I was trying to get some of my people qualified TCCCS 103 and was told by the Regt that we cannot teach it.  Only the school could teach it but they were not teaching it because of the number of 3 and 5s courses in house.  As it is a prerequisit for someone to get their 5s, I asked how do we qualify them.  The answer was we wait!

In Pet, we ran courses to get people qualified.  Why should the units not teach the 103 course?  Is it quality control?  Obviously that is missing from the school as we were getting some pretty poor operators out of the school.  What is everyone's thoughts?

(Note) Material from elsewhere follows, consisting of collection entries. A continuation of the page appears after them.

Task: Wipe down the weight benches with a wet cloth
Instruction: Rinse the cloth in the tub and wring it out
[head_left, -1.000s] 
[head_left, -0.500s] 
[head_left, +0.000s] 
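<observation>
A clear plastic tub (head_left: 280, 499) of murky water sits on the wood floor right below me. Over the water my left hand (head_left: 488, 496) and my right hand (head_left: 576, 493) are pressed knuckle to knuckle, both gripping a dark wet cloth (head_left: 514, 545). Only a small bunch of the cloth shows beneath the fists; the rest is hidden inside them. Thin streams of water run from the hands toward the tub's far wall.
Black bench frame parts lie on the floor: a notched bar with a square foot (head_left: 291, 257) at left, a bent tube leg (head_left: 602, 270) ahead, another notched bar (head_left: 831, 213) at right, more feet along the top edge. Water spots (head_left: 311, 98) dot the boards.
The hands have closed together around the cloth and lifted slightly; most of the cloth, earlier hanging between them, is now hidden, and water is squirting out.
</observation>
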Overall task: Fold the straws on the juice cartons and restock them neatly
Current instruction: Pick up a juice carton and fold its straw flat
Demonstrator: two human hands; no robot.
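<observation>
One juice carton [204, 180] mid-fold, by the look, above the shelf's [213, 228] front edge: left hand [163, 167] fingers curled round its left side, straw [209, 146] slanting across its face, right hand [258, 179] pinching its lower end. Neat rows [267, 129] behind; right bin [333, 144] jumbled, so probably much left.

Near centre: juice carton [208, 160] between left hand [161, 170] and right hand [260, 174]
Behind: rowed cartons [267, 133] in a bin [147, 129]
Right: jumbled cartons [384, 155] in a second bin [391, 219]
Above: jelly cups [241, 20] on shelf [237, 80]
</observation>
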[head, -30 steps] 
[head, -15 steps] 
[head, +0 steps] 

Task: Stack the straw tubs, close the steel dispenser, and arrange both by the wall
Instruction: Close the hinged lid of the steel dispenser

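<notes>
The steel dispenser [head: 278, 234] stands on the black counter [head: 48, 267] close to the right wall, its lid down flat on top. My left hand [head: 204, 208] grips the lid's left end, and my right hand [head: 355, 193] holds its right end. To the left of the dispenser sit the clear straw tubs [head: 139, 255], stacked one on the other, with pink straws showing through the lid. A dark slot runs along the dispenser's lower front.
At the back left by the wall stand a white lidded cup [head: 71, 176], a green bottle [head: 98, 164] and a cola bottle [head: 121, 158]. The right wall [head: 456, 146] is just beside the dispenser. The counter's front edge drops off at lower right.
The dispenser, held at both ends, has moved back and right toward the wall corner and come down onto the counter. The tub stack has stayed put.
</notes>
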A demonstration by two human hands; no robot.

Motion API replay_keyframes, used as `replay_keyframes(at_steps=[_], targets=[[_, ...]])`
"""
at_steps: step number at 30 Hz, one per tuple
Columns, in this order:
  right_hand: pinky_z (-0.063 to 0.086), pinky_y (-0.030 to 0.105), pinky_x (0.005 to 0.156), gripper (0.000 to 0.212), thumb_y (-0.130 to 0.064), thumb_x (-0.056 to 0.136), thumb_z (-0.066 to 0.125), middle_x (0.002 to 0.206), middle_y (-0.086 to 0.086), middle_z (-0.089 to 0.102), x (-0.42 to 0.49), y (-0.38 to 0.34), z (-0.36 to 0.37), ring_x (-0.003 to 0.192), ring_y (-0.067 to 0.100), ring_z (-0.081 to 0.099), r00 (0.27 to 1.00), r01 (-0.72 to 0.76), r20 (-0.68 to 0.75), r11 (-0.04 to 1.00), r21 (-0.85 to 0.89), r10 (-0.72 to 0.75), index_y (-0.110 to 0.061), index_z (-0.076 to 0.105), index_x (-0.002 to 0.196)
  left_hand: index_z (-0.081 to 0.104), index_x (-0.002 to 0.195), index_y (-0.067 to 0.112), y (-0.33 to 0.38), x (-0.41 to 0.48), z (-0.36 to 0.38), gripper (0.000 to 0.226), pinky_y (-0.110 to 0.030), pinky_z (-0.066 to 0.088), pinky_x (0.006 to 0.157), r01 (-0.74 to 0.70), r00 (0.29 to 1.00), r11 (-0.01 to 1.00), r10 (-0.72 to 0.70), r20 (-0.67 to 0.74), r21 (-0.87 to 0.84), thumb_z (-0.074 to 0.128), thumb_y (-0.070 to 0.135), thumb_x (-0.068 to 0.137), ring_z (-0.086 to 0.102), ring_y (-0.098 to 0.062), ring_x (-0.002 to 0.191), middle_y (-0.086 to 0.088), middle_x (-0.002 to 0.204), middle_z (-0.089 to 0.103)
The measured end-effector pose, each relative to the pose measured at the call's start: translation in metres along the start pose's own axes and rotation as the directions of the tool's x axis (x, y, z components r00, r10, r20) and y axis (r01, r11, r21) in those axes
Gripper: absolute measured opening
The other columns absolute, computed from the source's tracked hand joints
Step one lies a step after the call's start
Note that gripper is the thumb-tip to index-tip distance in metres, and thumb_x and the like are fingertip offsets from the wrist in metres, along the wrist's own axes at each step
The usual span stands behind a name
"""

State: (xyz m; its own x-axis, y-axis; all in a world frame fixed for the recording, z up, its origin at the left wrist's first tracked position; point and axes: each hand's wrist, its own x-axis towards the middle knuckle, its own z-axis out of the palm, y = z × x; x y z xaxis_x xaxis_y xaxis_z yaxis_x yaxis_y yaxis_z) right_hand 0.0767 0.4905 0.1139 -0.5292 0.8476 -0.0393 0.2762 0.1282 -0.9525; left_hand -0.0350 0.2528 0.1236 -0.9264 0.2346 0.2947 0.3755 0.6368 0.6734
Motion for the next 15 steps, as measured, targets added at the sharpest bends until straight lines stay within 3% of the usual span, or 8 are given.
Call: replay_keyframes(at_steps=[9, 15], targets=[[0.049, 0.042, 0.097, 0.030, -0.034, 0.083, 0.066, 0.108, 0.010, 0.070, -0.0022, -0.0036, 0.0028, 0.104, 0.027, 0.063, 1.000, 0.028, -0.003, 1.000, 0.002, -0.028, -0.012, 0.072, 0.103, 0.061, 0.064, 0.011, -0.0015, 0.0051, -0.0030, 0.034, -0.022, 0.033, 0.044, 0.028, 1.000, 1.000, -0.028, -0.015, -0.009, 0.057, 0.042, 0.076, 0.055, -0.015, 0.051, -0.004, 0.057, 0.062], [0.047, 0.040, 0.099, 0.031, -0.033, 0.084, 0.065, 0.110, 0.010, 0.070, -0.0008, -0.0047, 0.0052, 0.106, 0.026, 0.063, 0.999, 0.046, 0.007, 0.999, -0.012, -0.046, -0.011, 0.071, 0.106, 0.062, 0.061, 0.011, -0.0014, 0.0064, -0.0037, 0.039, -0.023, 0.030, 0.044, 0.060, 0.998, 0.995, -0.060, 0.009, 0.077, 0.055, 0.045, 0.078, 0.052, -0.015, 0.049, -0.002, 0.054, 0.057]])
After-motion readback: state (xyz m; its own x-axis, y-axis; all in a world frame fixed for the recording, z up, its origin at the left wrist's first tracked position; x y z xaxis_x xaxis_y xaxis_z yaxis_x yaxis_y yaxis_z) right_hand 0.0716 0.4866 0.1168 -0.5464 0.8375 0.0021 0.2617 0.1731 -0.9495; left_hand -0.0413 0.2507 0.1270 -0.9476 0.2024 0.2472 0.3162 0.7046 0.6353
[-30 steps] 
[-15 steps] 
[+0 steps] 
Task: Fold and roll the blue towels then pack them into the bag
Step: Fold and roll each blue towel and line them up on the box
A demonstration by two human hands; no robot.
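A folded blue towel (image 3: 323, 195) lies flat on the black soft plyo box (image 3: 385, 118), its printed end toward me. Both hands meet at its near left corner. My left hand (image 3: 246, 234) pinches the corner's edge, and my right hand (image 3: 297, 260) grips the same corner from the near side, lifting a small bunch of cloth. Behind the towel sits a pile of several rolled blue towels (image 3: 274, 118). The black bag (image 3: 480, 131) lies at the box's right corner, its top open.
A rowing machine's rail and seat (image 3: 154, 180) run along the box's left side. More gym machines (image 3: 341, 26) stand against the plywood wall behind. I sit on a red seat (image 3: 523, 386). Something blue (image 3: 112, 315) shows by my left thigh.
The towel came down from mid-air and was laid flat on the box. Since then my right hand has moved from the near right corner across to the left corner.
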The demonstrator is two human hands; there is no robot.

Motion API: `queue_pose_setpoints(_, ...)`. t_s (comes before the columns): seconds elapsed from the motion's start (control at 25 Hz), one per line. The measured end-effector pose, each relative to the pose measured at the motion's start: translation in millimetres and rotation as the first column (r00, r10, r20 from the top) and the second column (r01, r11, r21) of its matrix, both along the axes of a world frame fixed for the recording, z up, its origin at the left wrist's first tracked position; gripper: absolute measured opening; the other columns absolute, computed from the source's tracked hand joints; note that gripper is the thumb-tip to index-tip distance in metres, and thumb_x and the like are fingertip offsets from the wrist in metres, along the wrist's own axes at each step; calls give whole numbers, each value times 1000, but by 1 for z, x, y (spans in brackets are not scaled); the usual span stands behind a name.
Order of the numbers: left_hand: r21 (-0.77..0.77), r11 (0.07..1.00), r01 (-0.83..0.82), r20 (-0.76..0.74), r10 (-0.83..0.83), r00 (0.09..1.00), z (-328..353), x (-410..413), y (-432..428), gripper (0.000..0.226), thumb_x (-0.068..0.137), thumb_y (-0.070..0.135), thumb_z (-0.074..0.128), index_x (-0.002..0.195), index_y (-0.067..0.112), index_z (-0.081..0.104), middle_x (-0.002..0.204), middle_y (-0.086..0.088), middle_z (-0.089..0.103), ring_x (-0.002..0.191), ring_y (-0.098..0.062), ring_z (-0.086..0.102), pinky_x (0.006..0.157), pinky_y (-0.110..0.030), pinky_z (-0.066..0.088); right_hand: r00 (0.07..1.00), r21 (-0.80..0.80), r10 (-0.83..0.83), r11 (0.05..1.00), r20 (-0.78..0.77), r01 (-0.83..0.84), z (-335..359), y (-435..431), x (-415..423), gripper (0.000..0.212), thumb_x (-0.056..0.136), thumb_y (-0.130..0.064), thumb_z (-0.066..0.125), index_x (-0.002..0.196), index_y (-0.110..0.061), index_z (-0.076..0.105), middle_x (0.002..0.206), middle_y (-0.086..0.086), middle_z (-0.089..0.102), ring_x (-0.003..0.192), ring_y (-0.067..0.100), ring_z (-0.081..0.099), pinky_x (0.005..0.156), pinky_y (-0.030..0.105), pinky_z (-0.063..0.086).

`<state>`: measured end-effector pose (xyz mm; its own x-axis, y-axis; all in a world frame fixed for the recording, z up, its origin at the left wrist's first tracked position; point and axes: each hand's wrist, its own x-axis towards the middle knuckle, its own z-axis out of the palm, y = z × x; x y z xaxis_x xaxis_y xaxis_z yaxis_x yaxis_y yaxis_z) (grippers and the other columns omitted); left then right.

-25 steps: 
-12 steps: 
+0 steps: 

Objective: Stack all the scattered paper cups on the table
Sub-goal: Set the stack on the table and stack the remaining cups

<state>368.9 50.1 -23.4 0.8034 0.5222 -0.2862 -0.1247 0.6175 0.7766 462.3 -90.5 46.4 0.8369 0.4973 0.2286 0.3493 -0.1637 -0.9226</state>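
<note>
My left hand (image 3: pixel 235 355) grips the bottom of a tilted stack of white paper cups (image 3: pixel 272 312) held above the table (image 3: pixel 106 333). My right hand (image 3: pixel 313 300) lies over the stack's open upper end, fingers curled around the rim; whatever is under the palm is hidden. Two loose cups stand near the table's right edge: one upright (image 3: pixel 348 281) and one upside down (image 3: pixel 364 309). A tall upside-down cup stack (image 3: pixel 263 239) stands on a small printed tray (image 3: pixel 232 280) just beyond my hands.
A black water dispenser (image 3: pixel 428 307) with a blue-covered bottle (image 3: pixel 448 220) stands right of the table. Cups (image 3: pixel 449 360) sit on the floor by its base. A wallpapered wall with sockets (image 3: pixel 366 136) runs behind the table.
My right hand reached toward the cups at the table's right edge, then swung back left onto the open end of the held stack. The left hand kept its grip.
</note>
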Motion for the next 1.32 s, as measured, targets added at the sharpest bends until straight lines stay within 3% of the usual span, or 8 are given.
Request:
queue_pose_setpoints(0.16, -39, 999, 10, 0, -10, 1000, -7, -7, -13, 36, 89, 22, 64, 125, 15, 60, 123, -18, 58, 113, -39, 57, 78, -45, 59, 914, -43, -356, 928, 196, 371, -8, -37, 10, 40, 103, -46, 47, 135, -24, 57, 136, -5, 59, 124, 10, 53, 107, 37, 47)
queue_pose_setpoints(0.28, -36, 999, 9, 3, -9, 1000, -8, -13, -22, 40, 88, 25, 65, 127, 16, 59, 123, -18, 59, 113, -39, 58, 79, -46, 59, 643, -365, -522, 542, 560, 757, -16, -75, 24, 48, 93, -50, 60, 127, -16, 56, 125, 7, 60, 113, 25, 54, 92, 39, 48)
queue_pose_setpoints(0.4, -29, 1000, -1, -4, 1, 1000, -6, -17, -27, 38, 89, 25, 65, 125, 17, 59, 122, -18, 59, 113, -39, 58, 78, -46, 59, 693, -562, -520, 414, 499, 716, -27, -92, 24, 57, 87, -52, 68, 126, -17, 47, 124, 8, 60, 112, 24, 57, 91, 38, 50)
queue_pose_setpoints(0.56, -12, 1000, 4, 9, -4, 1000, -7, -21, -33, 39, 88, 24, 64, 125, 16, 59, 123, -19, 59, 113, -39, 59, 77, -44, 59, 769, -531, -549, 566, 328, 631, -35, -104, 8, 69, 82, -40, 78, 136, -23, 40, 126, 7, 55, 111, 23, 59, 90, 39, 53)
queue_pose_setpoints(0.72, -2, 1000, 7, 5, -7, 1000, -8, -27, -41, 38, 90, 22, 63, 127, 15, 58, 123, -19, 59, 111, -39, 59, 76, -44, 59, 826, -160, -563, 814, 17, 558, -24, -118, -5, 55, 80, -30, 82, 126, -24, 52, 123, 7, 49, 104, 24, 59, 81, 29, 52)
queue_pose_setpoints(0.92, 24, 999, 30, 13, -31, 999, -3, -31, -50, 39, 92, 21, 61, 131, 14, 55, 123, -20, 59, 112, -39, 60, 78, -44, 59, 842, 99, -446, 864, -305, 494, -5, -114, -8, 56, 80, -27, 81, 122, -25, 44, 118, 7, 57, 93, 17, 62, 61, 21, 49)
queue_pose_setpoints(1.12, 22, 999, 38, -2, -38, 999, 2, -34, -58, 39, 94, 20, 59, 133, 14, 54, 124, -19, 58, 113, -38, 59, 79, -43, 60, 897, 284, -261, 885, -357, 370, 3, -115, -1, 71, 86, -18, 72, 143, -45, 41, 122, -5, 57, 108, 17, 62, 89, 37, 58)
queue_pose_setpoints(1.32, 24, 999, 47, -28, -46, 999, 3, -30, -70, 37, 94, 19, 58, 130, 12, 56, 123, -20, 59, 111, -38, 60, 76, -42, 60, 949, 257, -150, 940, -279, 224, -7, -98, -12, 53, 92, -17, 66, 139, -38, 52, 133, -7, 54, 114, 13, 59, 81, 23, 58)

Reservists, what is the quality of your training for TCCCS?  Do you get enough training throughout the year?  Is it meaningful?


----------



## Michael Dorosh (24 Feb 2005)

Well, this reservist had exactly one lesson on the TCCCS a couple years ago - by two reservist Jimmies who wanted to show off how well they knew all the shortcuts.  No handouts, the lesson was an hour in the back of an LS CP parked on the Armoury floor, and these two guys (who I don't think had any leadership training) blew through everything in record time to show how clever they were.   Was a bit disconcerting because I was semi-tasked as a company signaller at the time.   I think then we had exactly one troop in the unit who had the TCCCS course, so the poor guy was hauled around from pillar to post on exercise.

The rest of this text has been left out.